→ **ACTIVITY**:
In the records below, the line with "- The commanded" opens the range and the line with "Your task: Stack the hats" closes it; print that range exactly and nothing else.

→ **INFORMATION SUPPLIED**:
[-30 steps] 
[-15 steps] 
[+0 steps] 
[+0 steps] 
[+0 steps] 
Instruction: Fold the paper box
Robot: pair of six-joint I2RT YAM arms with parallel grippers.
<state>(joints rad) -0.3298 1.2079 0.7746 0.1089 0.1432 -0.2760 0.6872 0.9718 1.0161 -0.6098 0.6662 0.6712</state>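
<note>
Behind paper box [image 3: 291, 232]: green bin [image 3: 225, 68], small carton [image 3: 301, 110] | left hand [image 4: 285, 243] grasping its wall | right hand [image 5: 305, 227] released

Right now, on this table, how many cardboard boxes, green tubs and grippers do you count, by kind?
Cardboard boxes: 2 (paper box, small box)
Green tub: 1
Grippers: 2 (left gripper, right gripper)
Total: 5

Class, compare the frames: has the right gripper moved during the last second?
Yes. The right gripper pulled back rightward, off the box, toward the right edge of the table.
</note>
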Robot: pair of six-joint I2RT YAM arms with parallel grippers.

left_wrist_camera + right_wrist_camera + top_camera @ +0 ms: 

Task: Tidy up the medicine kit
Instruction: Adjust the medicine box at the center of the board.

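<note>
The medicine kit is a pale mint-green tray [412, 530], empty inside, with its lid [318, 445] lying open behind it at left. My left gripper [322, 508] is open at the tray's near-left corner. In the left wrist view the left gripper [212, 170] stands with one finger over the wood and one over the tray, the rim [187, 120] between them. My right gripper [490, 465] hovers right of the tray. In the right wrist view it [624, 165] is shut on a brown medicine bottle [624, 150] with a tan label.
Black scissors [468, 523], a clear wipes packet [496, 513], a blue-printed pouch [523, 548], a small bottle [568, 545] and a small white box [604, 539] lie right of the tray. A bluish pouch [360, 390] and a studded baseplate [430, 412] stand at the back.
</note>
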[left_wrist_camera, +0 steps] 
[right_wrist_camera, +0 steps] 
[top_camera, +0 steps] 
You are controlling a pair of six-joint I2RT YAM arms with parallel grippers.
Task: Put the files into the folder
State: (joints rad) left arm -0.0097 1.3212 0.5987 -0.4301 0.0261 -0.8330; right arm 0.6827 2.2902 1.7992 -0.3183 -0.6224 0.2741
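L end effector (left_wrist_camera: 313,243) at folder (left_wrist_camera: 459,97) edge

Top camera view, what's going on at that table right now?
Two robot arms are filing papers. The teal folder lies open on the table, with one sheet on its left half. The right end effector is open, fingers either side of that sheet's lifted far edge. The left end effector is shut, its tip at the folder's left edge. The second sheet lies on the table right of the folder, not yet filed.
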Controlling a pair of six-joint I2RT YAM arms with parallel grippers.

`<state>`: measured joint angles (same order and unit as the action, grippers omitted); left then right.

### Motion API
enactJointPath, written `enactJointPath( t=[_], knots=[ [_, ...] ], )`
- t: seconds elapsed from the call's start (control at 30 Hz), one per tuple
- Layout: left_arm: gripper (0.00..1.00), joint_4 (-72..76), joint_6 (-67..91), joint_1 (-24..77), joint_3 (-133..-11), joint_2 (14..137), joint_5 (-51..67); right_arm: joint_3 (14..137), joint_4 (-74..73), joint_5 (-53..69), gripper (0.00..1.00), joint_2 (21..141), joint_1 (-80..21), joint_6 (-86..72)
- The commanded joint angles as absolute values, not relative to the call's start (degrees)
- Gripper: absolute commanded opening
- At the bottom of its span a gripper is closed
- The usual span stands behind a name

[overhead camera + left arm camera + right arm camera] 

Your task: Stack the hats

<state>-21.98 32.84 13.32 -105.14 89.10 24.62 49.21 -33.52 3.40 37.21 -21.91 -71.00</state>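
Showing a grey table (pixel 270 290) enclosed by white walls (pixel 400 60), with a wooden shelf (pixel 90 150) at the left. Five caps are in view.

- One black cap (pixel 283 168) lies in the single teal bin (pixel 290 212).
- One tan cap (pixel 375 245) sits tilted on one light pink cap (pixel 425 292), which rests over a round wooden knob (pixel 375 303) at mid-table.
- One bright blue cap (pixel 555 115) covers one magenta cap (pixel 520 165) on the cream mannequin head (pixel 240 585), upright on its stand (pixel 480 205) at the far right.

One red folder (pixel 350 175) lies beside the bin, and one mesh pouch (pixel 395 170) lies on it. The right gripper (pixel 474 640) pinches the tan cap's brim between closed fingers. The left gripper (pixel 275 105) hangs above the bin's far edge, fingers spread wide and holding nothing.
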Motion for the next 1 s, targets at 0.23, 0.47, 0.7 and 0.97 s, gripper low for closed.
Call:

→ **EXERCISE OUTPUT**:
- The commanded joint angles as absolute values, not relative to the call's start (degrees)
- Gripper: absolute commanded opening
- At the bottom of its span a gripper is closed
- The usual span stands behind a name

[overhead camera + left arm camera + right arm camera] 

Your task: Stack the hats

There's nothing left to add to the output.